**Work to complete**. For the word "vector", give the number of lines in these entries that contain it, with nothing else.

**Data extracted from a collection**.
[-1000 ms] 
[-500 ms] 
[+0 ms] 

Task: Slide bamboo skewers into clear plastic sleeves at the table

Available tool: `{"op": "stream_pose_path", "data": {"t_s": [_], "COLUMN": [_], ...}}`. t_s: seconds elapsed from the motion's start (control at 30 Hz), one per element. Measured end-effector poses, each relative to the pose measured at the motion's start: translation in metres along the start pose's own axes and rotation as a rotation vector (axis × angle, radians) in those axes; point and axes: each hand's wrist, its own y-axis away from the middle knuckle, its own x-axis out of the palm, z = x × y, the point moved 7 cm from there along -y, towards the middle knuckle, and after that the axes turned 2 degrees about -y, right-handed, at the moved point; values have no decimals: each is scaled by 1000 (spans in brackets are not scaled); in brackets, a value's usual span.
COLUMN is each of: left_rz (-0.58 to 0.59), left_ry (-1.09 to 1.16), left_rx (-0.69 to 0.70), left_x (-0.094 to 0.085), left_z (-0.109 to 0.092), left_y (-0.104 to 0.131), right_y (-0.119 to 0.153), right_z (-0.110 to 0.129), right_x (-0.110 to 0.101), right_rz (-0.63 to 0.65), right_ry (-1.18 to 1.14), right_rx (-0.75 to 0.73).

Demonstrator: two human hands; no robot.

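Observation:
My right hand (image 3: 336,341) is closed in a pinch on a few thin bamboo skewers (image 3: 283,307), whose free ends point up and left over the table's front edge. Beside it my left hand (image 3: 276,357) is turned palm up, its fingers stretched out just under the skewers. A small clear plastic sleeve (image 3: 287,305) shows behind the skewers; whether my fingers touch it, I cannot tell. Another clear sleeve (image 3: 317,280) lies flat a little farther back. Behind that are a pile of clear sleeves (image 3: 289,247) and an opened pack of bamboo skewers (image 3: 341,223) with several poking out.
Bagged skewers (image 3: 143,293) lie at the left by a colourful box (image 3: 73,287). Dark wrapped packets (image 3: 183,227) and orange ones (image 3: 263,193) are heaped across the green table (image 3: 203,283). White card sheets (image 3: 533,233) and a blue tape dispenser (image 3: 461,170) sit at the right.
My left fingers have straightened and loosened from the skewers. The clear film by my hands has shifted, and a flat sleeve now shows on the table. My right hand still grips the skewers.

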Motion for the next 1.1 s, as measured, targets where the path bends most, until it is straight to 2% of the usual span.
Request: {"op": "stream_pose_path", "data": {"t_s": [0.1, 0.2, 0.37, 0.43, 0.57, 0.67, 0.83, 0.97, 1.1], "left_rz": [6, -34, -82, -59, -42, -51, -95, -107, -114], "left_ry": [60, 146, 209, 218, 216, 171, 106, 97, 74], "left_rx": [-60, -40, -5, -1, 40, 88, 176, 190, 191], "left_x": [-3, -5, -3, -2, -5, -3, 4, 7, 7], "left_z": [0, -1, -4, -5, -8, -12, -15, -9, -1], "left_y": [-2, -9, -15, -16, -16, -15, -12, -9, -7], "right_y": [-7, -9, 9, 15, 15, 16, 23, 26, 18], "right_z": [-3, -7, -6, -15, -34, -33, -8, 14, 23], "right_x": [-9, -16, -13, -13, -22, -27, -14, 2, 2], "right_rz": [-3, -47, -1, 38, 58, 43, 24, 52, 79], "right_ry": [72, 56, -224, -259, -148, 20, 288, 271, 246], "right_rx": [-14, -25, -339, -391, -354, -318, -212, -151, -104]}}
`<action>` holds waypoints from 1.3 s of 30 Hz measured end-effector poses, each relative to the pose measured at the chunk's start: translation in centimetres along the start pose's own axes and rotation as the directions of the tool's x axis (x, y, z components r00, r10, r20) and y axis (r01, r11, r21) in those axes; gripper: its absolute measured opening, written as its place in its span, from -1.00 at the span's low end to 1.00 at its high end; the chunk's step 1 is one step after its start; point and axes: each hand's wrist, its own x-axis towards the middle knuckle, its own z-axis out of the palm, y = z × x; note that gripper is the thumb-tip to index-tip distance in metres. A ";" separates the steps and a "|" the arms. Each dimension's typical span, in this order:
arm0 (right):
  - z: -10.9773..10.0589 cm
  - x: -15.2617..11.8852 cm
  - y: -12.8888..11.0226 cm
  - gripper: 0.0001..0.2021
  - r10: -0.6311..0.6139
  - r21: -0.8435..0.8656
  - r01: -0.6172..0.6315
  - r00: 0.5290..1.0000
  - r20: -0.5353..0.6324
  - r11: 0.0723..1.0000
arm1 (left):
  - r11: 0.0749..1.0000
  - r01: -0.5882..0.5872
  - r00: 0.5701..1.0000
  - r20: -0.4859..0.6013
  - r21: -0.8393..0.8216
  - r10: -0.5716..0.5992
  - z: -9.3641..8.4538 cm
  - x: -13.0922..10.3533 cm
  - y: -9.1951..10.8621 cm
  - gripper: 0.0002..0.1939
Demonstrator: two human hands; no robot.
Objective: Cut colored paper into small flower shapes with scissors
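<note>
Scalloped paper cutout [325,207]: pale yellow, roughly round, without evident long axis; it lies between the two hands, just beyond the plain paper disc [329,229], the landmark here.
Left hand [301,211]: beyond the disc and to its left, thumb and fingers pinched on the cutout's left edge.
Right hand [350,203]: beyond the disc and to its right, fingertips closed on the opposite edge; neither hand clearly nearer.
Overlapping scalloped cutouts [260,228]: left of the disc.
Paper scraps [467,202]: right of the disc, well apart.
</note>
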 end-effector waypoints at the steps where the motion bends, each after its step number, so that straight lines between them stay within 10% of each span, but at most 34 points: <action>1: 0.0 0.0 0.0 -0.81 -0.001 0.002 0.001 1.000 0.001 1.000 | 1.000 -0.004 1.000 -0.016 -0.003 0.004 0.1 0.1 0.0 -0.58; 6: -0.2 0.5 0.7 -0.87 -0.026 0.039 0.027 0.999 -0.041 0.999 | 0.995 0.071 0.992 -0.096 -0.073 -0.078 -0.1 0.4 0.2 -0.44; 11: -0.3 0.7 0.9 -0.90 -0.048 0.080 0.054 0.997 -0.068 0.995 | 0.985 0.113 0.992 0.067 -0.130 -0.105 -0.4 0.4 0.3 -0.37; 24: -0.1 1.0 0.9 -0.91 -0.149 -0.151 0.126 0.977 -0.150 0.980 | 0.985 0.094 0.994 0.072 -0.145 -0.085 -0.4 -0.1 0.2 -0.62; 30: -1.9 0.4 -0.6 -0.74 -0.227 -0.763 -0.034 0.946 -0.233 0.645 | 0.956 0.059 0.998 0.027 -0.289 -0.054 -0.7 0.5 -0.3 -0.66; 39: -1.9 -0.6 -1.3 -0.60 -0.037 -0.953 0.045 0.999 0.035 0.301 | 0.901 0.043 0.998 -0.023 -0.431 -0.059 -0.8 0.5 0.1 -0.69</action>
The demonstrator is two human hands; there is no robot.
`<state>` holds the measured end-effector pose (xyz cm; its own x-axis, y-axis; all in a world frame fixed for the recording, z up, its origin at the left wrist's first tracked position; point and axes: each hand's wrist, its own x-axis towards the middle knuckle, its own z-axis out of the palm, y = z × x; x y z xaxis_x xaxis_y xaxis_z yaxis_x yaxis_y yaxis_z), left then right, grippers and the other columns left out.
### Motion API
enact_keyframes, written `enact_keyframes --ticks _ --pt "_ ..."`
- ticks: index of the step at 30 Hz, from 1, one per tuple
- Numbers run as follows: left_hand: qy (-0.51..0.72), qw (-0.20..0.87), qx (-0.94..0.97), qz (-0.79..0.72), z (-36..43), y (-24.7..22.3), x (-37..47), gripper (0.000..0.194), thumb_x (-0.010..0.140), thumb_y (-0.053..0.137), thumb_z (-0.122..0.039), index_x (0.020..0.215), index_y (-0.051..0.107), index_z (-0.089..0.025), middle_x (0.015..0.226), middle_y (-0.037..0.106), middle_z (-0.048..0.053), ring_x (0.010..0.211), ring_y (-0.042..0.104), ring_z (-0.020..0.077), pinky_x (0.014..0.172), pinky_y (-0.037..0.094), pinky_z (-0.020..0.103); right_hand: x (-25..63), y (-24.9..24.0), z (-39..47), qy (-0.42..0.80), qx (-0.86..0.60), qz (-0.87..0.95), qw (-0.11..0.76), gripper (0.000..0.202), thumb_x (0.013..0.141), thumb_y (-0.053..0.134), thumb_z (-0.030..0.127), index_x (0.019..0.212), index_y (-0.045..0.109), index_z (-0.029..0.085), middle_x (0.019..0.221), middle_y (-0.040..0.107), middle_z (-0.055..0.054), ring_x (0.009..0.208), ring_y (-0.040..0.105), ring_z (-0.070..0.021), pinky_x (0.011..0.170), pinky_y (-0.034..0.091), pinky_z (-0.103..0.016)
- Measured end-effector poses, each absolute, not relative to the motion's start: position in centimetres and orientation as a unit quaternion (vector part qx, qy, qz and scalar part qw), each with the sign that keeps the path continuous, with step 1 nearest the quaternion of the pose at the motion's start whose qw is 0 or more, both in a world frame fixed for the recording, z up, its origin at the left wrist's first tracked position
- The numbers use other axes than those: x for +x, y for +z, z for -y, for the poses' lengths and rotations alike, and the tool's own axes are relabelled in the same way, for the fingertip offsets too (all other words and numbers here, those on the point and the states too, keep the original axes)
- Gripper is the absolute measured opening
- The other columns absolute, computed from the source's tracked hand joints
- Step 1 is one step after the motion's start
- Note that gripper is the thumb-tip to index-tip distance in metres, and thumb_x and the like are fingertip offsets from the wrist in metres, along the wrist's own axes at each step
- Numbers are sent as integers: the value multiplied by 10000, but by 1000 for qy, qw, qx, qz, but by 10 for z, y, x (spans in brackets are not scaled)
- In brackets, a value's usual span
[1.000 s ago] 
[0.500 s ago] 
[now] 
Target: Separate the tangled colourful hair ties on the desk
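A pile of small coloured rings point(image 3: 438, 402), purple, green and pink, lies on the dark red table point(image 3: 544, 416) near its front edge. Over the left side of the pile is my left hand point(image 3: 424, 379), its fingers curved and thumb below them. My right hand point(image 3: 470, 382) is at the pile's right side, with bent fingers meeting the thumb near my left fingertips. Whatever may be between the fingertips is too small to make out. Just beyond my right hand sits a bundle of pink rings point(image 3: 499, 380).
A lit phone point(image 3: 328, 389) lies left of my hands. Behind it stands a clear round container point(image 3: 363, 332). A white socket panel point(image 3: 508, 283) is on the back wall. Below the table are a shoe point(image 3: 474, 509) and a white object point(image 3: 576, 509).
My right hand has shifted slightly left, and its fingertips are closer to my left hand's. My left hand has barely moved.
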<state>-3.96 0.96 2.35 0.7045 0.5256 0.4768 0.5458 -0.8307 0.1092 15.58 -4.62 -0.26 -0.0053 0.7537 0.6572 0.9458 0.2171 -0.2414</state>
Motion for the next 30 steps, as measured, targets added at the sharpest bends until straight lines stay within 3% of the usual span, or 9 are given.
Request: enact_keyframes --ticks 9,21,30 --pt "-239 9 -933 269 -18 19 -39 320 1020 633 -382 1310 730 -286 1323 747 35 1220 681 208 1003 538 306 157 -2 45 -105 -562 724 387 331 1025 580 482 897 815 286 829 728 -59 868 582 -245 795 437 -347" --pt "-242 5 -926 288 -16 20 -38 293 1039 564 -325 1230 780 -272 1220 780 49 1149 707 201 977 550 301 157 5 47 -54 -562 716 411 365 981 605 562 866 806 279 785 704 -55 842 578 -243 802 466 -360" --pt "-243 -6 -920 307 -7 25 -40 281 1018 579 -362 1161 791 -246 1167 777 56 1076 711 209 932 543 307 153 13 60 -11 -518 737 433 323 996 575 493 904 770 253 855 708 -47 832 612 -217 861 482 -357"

**Problem solution**. 2